Je ne pense pas à la domesticité, je m’intéresse plus au fait qu’il s’agisse d’objets pratiques. Tout le monde est environné par ces objets et par différentes sortes d’objets. Ils ne sont pas chers et sont dans mes moyens. Si j’avais beaucoup d’argent et que j’utilisais des objets chers, le travail aurait une signification différente, mais je ne sais pas exactement laquelle car je n’ai pas cette expérience.
Je ne sais pas si m’intéresse le fait d’utiliser des matériaux très peu chers. Mon travail aborde la question de la valeur, et il y a différents types de valeurs : la valeur de l’argent, la valeur personnelle, sociale, historique, les valeurs humaines. L’art occupe une place où les valeurs sont compliquées. Et je pense que mon travail parle de cela d’une certaine manière, je fais attention à ce que l’œuvre entre dans le monde en utilisant ces manières de penser. Pour revenir au terme « domesticité », il est toujours associé aux femmes, mais les hommes aussi vivent dans des endroits domestiques. Je résiste donc à l’idée de développer cela comme manière de donner un sens au travail. Beaucoup de gens qui sont des spectateurs de l’art vivent avec des ondes domestiques, cela fait partie de la vie. Ces objets font donc partie du flux vital des êtres humains.

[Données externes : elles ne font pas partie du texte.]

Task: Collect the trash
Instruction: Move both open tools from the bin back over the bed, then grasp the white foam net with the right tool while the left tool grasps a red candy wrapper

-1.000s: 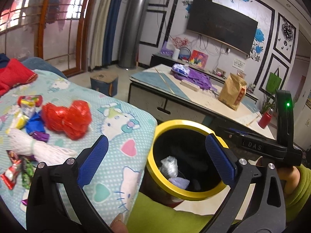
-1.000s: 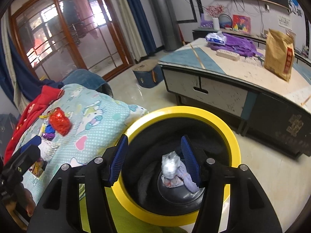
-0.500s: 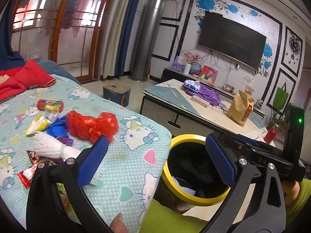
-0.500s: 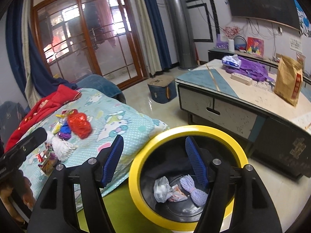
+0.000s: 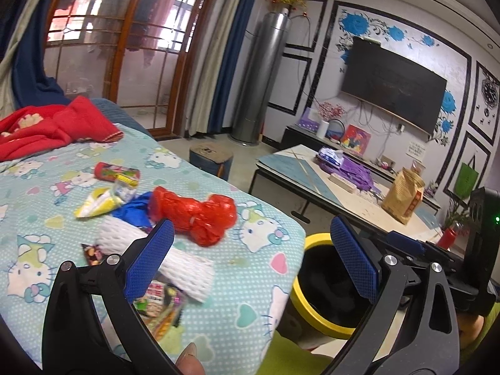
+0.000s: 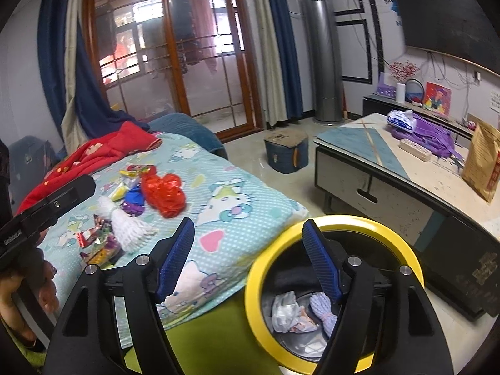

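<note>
Leftmost, taking the yellow-rimmed bin [image 6: 336, 293] as the landmark, the trash pile lies on the Hello Kitty blanket [image 6: 218, 193] well to the left of it. From the pile's far-left edge the right wrist view shows two overlapping snack wrappers [image 6: 98, 243]; in the left wrist view the left gripper's finger hides most of them. Next comes one white foam net [image 5: 156, 254], its near end blurred and partly behind the same finger. Beyond it lie one yellow wrapper [image 5: 93, 204], one blue wrapper [image 5: 137, 211], one purple scrap [image 6: 134, 208] and one red-and-green packet [image 5: 117, 172]; their print cannot be read. One crumpled red plastic bag [image 5: 195, 214] sits nearest the bin.

The left gripper [image 5: 250, 257] hovers over the blanket's edge, jaws spread wide, holding nothing. The right gripper [image 6: 247, 262] hangs at the bin's left rim, also spread and empty.

Inside the bin, three pieces show: one white crumple [image 6: 286, 311], one pale purple net [image 6: 323, 311], and a pinkish scrap [image 6: 304, 325] too small to identify. The bin's near side is cut off.
</note>
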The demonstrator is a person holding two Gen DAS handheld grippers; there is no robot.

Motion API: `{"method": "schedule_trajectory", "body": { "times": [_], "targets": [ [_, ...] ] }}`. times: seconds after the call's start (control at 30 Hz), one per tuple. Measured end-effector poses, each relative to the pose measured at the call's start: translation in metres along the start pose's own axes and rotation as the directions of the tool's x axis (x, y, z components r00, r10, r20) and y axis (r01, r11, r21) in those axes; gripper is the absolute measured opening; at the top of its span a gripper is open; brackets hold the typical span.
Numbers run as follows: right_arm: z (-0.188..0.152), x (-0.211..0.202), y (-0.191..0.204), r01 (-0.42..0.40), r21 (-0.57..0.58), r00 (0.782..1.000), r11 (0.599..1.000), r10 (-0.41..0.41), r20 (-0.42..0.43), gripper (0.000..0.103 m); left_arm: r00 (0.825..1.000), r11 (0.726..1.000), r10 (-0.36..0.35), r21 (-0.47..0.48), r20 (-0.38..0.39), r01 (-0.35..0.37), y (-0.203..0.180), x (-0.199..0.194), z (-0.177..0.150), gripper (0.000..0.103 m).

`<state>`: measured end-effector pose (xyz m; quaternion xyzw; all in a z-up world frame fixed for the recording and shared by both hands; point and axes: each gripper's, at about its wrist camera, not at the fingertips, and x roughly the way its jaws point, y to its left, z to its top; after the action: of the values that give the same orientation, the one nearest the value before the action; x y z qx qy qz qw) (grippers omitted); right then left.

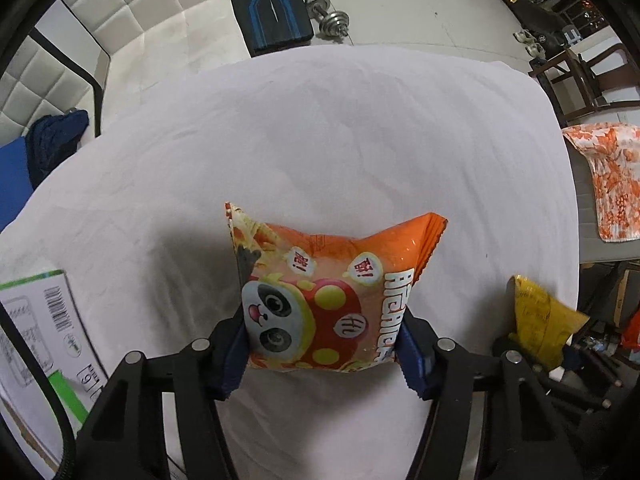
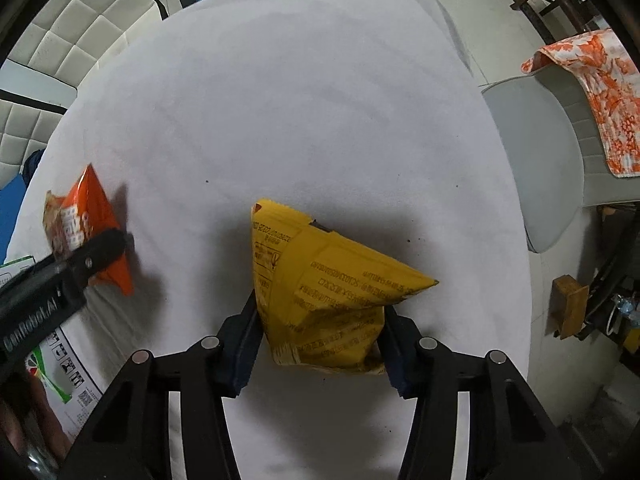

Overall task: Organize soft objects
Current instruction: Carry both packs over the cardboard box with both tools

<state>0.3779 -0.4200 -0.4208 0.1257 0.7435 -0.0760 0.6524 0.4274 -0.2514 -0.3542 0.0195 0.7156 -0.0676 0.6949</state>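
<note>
The left gripper (image 1: 322,344) is clamped on the orange snack bag (image 1: 320,300) with the panda print, which fills the lower middle of the left wrist view above the white tablecloth (image 1: 320,140). The right gripper (image 2: 320,344) is clamped on the yellow snack bag (image 2: 324,292), low in the middle of the right wrist view, its far corner pointing toward the right edge. From the right wrist view the orange bag and the left gripper sit at the left edge, well apart from the yellow bag. A white and green cardboard box (image 1: 40,328) lies at the lower left of the left view, on the cloth beside the left gripper. At the right edge a grey chair (image 2: 540,140) carries an orange floral cloth (image 2: 600,96). Past the table's far edge, top centre, a black and blue bench (image 1: 268,4) and a dumbbell (image 1: 328,16) stand on the floor, with a white quilted sofa (image 1: 132,4) at upper left.
</note>
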Motion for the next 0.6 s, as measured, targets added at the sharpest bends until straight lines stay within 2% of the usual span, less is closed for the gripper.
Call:
{"method": "schedule_trajectory", "body": {
  "times": [0.17,0.37,0.6],
  "targets": [
    [-0.013,-0.012,0.004,-0.002,-0.011,1.000,1.000,0.002,0.029,0.054,0.999,1.000,0.008,-0.019,0.051,-0.007,0.011,-0.012,-0.028,0.060],
    [-0.045,-0.033,0.016,-0.013,-0.047,0.998,0.999,0.016,0.064,0.054,0.994,1.000,0.011,-0.019,0.105,-0.009,0.021,-0.032,-0.056,0.060],
    [-0.085,-0.059,0.027,-0.041,-0.089,0.992,0.995,0.051,0.112,0.052,0.980,1.000,-0.005,-0.005,0.201,0.006,0.035,-0.078,-0.091,0.060]
  ]
}}
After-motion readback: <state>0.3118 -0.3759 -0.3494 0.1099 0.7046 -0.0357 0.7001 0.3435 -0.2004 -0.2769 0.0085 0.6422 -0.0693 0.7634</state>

Vos œuvres viennent-elles d’un objet, d’une idée, d’une envie ? Comment travaillez-vous ?
C’est très différent. Parfois c’est une idée, parfois c’est juste en fonction des choses que j’ai dans l’atelier. Dans cette exposition il y a trois œuvres, Gross National Growth (2014), Set Eyes On (2015) et Informal Get Together (2014), qui toutes fonctionnent entre le plafond et le sol ; il y a comme des couches d’objets entre les deux. Même si j’ai déjà fait cela, ce n’est pas si commun dans mon corpus. Mais récemment j’ai pensé à l’espace entre le sol et le plafond et j’ai essayé d’ouvrir ce nouvel espace afin de travailler à l’intérieur. C’est donc un lieu délibéré sur lequel je ne m’étais pas focalisée. Les « driveway mirrors » [« miroir d’allée », ou grands rétroviseurs] qui se trouvent dans deux des pièces, je les aime beaucoup, car pour l’essentiel vous ne vous voyez pas dedans. C’est une sorte d’œuvre miroir qui joue toujours avec le matériau et l’objet et non avec un narcissisme. Et aussi ils ont une forme d’œil qui est liée à l’art Indien de la Côte nord-ouest [de l’Amérique du Nord]. Je viens de Vancouver, où il existe une tradition qui voit l’iconographie organisée autour de cette forme ovale ; je pense que cela propose un autre cadre pour les images et leur fabrication. Les bacs en plastique sont importants ici également ; j’aime travailler avec ces bacs pour leurs couleurs solides qui traversent complètement la matière. Ici je souhaitais en faire un groupe qui fonctionne comme un nuage de couleur. Ce nuage est vu comme un plan de couleur, et il y a aussi un plan de couleur bleue peint sur les tables au sol ; c’est la peau de la peinture qui contraste avec le nuage de matériaux colorés. Mais même si vous regardez une surface de peinture comme celle-là, il y a une illusion d’espace en elle. J’aime donc associer deux expériences différentes.
Quand vous travaillez sur une installation, est-ce dans une idée de composition ou y a-t-il une part de hasard ?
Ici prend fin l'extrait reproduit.